Luminal digestion (small intestine)

  • lipase hydrolyzes fatty acids from C1 and C3 in the lumen

  • bile salts (derived from cholesterol):

  • made in the liver

  • secreted into the lumen
  • supported by colipase

Products

  • product is 2-monoacylglycerol (2MG)
  • when enclosed with bile salt, it is called a micelle
  • bile salts remain in the lumen
  • fatty acids + 2MG are absorbed

Re-esterification inside cells (re-forming TAG)

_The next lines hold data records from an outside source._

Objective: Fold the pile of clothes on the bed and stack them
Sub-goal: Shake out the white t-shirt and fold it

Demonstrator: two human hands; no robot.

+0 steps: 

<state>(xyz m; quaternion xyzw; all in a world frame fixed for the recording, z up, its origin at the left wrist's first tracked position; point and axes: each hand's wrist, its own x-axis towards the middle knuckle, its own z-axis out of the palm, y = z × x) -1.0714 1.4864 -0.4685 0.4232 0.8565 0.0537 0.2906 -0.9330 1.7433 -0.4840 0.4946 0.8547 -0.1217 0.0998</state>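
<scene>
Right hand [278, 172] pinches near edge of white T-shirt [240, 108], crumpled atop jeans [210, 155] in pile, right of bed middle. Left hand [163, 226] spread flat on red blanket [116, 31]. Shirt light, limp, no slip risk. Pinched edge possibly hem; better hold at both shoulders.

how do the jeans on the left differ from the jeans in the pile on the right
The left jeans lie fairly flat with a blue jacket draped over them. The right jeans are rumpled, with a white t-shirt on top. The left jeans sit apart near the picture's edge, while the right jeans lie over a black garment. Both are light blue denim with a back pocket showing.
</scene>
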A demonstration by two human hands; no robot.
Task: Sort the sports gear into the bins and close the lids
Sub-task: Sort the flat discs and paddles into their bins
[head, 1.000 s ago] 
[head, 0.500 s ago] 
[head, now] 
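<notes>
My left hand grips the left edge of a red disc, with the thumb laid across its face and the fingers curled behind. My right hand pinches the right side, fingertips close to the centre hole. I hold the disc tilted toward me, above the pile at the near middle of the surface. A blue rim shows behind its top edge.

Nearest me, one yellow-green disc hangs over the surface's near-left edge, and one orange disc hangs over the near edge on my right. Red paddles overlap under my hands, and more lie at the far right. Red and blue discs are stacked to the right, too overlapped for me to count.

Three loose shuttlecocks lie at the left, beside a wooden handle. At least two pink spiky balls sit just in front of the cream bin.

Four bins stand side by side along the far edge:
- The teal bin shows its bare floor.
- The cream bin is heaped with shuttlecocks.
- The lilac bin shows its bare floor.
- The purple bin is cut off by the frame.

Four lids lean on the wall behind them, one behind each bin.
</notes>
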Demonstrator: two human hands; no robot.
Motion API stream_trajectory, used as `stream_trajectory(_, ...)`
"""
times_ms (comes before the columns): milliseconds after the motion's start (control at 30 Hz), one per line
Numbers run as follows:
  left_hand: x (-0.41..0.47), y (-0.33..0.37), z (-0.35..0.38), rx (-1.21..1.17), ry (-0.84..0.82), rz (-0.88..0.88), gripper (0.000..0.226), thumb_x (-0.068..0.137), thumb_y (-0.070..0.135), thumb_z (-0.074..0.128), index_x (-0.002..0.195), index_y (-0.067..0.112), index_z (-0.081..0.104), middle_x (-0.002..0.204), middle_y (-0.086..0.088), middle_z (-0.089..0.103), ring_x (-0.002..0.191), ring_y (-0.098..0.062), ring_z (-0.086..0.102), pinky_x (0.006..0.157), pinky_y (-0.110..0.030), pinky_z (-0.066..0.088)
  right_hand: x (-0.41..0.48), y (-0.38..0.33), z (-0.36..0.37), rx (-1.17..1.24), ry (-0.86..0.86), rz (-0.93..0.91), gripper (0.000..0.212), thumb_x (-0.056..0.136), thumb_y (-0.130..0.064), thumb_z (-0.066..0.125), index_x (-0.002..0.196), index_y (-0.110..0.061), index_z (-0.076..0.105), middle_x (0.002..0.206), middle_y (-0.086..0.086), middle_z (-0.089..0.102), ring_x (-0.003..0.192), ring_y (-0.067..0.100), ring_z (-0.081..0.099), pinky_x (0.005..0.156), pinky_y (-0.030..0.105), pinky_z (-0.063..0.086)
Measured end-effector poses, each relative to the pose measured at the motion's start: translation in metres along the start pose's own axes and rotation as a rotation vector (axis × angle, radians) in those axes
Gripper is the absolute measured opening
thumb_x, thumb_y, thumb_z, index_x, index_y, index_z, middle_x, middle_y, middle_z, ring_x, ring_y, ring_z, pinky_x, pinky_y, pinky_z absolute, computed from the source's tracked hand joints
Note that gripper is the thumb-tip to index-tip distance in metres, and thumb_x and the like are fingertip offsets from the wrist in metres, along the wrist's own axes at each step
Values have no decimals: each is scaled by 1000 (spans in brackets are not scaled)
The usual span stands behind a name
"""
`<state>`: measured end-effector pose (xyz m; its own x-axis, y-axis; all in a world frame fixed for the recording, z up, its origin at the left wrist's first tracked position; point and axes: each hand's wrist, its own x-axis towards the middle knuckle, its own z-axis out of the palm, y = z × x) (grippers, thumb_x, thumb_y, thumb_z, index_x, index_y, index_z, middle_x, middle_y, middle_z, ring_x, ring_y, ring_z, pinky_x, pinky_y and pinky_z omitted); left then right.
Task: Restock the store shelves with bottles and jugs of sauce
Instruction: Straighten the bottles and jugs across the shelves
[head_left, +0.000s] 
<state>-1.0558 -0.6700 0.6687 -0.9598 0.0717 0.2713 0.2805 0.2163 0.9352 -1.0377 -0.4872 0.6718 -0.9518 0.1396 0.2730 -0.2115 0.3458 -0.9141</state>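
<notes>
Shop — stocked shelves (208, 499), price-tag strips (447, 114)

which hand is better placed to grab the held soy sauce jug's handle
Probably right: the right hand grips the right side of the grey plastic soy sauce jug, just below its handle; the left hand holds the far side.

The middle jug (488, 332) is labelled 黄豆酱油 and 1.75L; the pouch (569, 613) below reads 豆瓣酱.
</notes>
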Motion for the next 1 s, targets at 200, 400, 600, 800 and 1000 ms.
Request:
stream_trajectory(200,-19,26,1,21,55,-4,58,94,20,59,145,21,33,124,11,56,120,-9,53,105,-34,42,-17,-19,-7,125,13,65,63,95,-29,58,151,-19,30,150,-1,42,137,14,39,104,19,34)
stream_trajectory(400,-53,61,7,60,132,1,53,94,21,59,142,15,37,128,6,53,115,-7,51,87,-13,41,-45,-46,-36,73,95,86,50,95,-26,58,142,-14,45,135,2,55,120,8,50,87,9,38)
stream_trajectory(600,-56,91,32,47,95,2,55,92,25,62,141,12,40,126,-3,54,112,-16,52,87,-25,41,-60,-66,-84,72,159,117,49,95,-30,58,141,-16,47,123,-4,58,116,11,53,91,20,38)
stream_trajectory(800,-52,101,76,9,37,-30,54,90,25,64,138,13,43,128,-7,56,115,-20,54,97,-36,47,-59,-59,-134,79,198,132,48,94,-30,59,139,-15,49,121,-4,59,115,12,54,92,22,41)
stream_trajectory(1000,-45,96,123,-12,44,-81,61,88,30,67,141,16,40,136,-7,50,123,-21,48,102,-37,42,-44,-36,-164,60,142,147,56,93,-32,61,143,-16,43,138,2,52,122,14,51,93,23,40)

  • absorbed fatty acids and 2MG are converted back into triacylglycerol (TAG) (too big to transport as free lipids)

Steps :

  1. 2MG is activated with FA1CoA into a higher energy state (C1 with R1; CoA-SH leaves) → forms diacylglycerol
  2. repeats → forms triacylglycerol

Packaging: lipoproteins

Lipoproteins package:

  • triacylglycerols
  • cholesterol

They include :

  • protein, phospholipids, free cholesterol surrounding triacylglycerols

Why apoproteins matter

  • water solubility
  • stability
  • functionality
  • activate enzymes
  • act as ligands for target cells

Lipoprotein types (more dense → less dense)

Key rule:

  • more protein = more dense
  • more lipid = less dense

Chylomicrons (Apo B-48)

  • Apo B-48

  • mature chylomicrons have :

  • Apo C-II (activator for lipoprotein lipase; needed in muscle and fat)

  • Apo E for maturity
  • Apo C-II and Apo E are picked up from HDL

Route and processing

  • intestine → lymphatic system → blood
  • interaction: lipoprotein lipase + Apo C-II

Fates :

  • Apo C-II returns to HDL
  • Apo B-48 and Apo E back to liver
  • fatty acids stay (delivered to tissues)
  • glycerol goes to liver (gluconeogenesis / glycolysis)

Key label:

  • intestine to tissues = exogenous

VLDL (Apo B-100)

  • Apo B-100
  • acquires Apo C-II and Apo E from HDL for maturity

Route and processing

  • lymphatic system → blood → lipoprotein lipase + Apo C-II interaction

  • after delivering ~50% lipid contents:

  • remnants (glycerol to liver)

  • remaining becomes IDL

Key label:

  • endogenous (fat built inside cells)

IDL (subtype of VLDL)

  • IDL interacts with HTGL and gives more lipid contents, then becomes LDL

LDL (subtype of IDL) — “lower is better”

  • ~60% removed by liver
  • ~40% delivers cholesterol content to other cells

If receptors are saturated :

  • LDL engulfed by macrophages
  • inflammation increases
  • LDL drops cholesterol contents

Other note :

  • oxidized easily if in epithelial layer

HDL (Apo A-1) — “higher is better”

  • Apo A-1
  • collects cholesterol from non-liver tissue and releases into liver
  • reverse cholesterol transport

Cholesterol loading and unloading

  • other cells use ABCA1 (ATP-binding cassette transporter 1) to flip cholesterol outward and present it to HDL
  • HDL acquires cholesterol with LCAT (lecithin cholesterol acyltransferase)
  • liver removes HDL cholesterol via scavenger receptor B1

Other effects :

  • can secrete nitric oxide
  • dilates blood vessels

Familial hypercholesterolemia (FH)

  • autosomal dominant

Heterozygous

  • ~2× higher cholesterol
  • skin deposits: xanthoma

Homozygous

  • heart attack before age 20
  • death before age 20

Fatty acid synthesis

Occurs mostly in liver, may also occur in adipose tissue.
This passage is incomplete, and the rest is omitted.